She only uses my middle name—which I hate; real men aren’t called ‘Antoine’—when she’s mad at me. Or trying to get my goat.

I pounded the table with my fist—an action which, combined with a mean glare, had frozen many a guy in mid-argument, but which had never had any effect on my wife. “We’re talking about how expensive and unnecessary your therapist is. Not about the fact that the construction industry is in a downturn.”

As Terri looked at me, the brightness slowly left her eyes. She looked downright sad by the time she got up to put her coffee cup in the sink. Shaking her head and frowning, she came over and sat in my lap. She smelled good.

“You don’t smell so good, Jim,” she said. Regardless, she put her arm around me and rested her head against mine. “I’m just... well, I’m worried about you. You’ve never been off work so long before, and you’ve never let yourself go this much.” She slipped her hand inside my robe and ran it lightly, teasingly, over my chest. “Promise me you’ll shower and shave?”

I grunted non-commitally.

Her hand found my nipple. “And go out and look for a job?”

Again, I grunted.

Her mouth moved to my ear. “And it wouldn’t hurt,” she whispered, sending shudders of tickly pleasure through my ear, “if you washed the breakfast dishes by the time I get home.”

“Now you’ve gone too far, woman.” I turned my mouth to hers and kissed her. At the same time I thrust my hand up her skirt. By the time the kiss was done, I had two fingers inside the crotch of her panties. “Seems to me,” I said as I ran my fingers through her pubic hair, “that maybe you do need to shave after all.”

“You naughty rascal,” she said with a laugh. “Come on, I’m serious. Promise me.”

Instead of promising anything, I kissed her and moved my fingers around as well as I could inside their cramped quarters. “You don’t have to leave for work just yet, do you?”

“Yes, I do. Stop it.”

I tried to get my fingers inside her puss, but she wasn’t making it easy. That, of course, just made me more determined.

“Stop it, Jim.”

My finger slipped between her lips. She was moist.

“I said stop it!” Thrusting my hand away, Terri shot to her feet and smoothed down her skirt. She stared at me, breathing heavily and looking annoyed. “Some of us actually have jobs to go to, remember?”

That was a low blow. I glared at her. She glared back for a couple of seconds, then lowered her gaze. “Promise me you’ll do something about looking for a job. Please?”

“If you’ll stop wasting our money on that damned shrink.”

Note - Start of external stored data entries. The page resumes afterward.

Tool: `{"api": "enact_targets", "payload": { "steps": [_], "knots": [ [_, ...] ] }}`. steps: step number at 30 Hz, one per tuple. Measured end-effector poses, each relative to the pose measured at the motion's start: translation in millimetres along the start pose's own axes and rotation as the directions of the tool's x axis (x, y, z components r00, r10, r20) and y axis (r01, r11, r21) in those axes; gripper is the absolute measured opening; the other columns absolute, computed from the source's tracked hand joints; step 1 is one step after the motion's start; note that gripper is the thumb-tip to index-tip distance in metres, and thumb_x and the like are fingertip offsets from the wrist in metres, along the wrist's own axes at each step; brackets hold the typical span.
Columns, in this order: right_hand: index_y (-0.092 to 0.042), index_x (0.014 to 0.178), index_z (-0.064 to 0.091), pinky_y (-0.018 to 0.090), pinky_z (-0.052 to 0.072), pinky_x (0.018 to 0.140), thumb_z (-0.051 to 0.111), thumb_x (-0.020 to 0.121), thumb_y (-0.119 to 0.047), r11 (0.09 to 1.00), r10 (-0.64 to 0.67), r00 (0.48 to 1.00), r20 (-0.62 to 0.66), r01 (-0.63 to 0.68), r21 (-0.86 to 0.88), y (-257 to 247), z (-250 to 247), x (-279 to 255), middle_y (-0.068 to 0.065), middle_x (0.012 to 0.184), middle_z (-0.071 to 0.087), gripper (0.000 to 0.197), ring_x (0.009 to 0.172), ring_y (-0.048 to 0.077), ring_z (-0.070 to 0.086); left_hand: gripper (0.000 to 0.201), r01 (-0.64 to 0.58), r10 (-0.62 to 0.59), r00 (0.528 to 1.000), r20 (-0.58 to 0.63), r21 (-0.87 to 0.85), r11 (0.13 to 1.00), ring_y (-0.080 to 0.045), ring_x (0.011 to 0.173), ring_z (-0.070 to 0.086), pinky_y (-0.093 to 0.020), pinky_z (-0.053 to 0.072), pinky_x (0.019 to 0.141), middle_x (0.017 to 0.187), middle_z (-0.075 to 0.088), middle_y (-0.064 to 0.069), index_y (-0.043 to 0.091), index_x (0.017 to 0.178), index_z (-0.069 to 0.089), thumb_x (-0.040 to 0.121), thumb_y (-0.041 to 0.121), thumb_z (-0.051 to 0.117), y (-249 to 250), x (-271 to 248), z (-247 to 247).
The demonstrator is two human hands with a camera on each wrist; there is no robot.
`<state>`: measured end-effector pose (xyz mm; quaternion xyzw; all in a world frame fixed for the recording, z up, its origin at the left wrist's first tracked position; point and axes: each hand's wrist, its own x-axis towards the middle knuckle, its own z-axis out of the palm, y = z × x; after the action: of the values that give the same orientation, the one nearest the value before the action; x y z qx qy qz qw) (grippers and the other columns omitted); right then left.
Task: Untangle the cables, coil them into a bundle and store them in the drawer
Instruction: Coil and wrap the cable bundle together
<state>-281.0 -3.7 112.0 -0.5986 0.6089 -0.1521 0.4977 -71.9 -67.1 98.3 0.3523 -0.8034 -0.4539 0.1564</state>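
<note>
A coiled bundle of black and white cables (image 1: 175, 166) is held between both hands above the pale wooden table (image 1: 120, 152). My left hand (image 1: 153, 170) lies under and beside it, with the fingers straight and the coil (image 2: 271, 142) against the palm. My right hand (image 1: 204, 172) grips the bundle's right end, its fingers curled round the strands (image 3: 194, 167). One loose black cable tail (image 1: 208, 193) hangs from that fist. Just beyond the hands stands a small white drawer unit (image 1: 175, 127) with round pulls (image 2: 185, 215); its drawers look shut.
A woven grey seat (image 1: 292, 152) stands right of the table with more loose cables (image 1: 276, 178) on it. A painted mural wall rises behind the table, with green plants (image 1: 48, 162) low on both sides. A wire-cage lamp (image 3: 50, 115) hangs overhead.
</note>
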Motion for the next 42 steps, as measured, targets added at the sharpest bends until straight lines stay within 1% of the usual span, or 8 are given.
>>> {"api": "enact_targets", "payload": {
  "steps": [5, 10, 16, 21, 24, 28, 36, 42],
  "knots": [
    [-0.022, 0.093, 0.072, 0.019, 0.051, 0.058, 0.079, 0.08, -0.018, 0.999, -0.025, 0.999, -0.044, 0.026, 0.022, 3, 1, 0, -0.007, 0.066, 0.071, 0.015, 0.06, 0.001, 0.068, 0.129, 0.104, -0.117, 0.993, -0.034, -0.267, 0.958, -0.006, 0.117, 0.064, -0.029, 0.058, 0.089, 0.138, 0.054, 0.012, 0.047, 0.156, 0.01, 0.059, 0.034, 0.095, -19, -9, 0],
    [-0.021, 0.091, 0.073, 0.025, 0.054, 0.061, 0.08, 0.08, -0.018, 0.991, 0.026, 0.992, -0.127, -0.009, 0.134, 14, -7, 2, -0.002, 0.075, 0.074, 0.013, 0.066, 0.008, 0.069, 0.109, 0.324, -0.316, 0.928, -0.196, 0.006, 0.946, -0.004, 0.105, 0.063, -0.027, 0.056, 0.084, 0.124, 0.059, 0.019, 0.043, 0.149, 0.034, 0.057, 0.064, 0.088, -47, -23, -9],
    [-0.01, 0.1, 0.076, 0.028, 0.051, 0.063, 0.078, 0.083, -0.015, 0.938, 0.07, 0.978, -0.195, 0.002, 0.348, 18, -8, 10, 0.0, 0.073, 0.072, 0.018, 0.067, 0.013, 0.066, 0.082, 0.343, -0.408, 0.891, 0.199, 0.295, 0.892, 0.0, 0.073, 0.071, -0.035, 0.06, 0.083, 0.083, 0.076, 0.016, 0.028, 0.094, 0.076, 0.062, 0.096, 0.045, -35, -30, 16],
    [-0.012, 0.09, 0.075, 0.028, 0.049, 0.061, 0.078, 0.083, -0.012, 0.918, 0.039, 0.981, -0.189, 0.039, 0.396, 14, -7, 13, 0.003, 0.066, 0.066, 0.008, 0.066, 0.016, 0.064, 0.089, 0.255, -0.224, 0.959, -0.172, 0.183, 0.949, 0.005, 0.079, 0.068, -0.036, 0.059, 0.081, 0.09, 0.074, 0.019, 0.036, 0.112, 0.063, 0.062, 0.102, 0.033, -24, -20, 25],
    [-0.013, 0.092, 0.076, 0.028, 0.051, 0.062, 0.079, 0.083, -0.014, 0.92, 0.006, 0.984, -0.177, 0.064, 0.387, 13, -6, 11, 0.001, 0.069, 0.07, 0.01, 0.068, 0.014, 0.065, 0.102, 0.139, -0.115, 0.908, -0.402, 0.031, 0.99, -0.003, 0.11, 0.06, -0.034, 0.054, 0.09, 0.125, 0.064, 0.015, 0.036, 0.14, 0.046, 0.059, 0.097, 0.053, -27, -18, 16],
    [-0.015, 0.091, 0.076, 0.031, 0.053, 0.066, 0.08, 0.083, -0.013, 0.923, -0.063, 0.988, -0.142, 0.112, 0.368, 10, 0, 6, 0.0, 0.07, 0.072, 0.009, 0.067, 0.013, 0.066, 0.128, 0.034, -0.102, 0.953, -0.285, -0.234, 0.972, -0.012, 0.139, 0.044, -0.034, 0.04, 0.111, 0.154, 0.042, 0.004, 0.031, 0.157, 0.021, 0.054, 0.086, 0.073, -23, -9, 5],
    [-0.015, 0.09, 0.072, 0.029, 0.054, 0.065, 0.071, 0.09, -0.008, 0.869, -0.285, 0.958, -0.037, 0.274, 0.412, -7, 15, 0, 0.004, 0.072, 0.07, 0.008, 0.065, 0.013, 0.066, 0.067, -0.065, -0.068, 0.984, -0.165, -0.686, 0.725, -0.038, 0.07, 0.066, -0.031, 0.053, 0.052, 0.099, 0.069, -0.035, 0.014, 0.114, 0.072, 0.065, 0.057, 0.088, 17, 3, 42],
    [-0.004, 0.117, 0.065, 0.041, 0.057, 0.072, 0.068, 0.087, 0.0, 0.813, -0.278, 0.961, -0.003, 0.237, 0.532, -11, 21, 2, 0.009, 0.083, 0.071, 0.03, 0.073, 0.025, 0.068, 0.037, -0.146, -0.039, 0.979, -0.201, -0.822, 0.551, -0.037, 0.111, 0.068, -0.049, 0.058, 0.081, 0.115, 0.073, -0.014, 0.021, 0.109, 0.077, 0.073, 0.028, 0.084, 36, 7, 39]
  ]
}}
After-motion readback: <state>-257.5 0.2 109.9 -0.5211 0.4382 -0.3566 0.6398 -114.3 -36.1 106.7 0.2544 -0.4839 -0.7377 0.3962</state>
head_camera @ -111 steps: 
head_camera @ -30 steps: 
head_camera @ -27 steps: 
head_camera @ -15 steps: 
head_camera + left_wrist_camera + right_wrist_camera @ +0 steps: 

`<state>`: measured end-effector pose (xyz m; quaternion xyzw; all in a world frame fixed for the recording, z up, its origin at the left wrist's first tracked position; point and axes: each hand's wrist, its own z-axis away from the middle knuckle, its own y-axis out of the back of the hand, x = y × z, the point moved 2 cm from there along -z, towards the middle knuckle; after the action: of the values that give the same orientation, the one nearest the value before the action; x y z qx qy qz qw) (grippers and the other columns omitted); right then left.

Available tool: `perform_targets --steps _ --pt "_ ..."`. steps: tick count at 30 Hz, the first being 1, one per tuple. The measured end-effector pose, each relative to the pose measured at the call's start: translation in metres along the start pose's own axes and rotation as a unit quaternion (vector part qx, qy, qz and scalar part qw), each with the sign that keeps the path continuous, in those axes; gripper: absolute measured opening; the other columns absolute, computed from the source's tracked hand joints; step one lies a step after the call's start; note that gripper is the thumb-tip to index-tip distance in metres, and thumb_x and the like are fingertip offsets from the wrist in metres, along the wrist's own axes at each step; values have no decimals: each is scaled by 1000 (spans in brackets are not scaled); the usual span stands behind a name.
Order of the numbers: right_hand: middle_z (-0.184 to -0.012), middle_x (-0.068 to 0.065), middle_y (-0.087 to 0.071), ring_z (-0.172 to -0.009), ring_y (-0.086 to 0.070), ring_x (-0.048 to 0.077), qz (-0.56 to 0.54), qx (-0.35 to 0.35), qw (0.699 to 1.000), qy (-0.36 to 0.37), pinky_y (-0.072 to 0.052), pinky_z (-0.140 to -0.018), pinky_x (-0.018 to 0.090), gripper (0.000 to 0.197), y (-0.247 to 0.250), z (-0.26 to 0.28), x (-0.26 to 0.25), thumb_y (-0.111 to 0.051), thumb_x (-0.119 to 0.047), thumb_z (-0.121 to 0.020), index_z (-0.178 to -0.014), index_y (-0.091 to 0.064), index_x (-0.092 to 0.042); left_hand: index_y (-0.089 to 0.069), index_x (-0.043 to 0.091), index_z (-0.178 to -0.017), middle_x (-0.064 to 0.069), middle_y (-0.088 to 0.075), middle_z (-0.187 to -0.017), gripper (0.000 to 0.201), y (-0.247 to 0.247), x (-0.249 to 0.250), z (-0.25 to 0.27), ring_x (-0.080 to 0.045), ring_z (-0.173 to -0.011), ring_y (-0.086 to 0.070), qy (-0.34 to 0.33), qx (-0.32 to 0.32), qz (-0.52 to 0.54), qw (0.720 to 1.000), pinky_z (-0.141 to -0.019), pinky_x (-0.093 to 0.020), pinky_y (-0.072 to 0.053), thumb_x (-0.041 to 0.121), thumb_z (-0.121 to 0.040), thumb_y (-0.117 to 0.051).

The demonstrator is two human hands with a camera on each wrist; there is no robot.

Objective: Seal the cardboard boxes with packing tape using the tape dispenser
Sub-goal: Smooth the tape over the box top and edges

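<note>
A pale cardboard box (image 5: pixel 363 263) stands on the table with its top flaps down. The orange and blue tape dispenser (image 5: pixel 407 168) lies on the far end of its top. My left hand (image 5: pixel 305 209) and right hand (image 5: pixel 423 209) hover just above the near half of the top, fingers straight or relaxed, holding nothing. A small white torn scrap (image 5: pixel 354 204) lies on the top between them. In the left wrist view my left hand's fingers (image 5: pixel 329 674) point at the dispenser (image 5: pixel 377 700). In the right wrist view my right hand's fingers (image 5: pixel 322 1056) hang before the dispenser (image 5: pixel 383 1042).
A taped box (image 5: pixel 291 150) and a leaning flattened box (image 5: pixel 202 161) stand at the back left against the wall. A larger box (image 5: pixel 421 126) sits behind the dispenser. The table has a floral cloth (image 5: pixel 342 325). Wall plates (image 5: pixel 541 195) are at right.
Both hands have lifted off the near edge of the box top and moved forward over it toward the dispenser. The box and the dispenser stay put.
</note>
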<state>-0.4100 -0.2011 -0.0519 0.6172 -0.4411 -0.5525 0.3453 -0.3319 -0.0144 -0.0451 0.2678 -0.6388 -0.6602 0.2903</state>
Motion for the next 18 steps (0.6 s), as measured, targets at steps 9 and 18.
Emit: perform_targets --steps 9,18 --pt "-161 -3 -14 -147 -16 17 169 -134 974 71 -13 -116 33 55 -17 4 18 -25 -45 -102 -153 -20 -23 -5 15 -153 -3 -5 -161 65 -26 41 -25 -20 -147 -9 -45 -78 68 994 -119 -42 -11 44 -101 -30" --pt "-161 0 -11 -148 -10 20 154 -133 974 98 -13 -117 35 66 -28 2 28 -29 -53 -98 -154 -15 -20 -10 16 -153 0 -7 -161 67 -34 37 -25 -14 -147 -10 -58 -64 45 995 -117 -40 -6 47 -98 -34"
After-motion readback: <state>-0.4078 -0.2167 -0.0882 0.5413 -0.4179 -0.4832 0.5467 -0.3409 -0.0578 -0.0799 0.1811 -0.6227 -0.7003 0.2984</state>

She went to the sink and poured way too much soap into the plastic bowl she uses to wash dishes, then turned on the water full blast. When soap bubbles overflowed the top of the bowl, she finally turned to look at me. “When I go to my appointment tomorrow, I’ll see if I can switch to once a month, until you get a job. Under one condition.” She waggled a sudsy finger at me. “That you keep searching until you find a job, and don’t just give up and vegetate.”

“Cross my heart and hope to die. Now come here for a good-bye hug.”

“Hah. Your idea of a hug is to put your hands up my skirt and inside my panties so you can fondle my bottom.”

Actually, I’d been thinking of a normal hug, but all I said was, “So what’s wrong with that?”

Eyes twinkling again, my cute young wife answered the question by stepping eagerly toward me.

* * *

I showered. I shaved. I even did the damned breakfast dishes. And when I was done I sat at the kitchen table, getting horny from remembering the feel of Terri’s smooth ass while I hugged her good-bye hug. My wife is a hell of a sexy lady. I’m not the only who thinks so. My buddies do, too. Micky, for example, saw her in a bathing suit one time and said he’d of been ready to settle down himself, if that’s what it took.

I picked the bill from Terri’s shrink out of its file folder. Dr. I. G. Nebbleson. Expensive address downtown—at a high rise where a former biker- gang buddy of mine was the building superintendent. (Hey, you think bikers don’t have jobs? Get real, pal.) My buddy is one of those guys with a huge, macho key ring flapping against his thigh as he goes about his work. Love that key ring.

Thinking of that key ring, and of Terri wasting her time and squandering her pride with this jerk, Nebbleson, I was seized by one of the more brilliant—or insane, depending on how you want to look at it—ideas of my life.

I’d prove to Terri that she was wasting her time and our money. Yeah. This idea would work, I knew it would!

I’d have my buddy get me the key to the shrink’s office so I could set up my video camera to prove to Terri that Dr. Nebbleson wasn’t doing anything for her while she was hypnotized—probably watching television or something while she was unaware of her surroundings. Maybe I couldn’t get another job, not right away at least, but I could end this drain on our bank account.

Still, I felt like a thief as I crept into Nebbleson’s office the night before Terri’s next appointment. I was getting too old for this kind of shit—and if you must know the truth, I was, well, almost scared. Almost, mind you, not really.

This state has a third-strike-and-you’re-out law, which means one more felony conviction and I’d go to prison for life. Hey, I want you to know I never did anything wrong. Against the law, yeah, but not wrong. I just liked to fight, that’s all. Holyfield or Tyson do what I did, they make millions. I do it, I get busted. Go figure.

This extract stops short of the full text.